#### [TASK TO COMPLETE]
Output the data verbatim, with nothing added or dropped.

#### [DATA BLOCK]
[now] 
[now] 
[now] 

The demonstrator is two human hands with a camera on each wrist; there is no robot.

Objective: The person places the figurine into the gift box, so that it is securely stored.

#### [SOLUTION TO THE PROBLEM]
[now] 
[now] 
[now] 

The demonstrator is two human hands with a camera on each wrist; there is no robot.

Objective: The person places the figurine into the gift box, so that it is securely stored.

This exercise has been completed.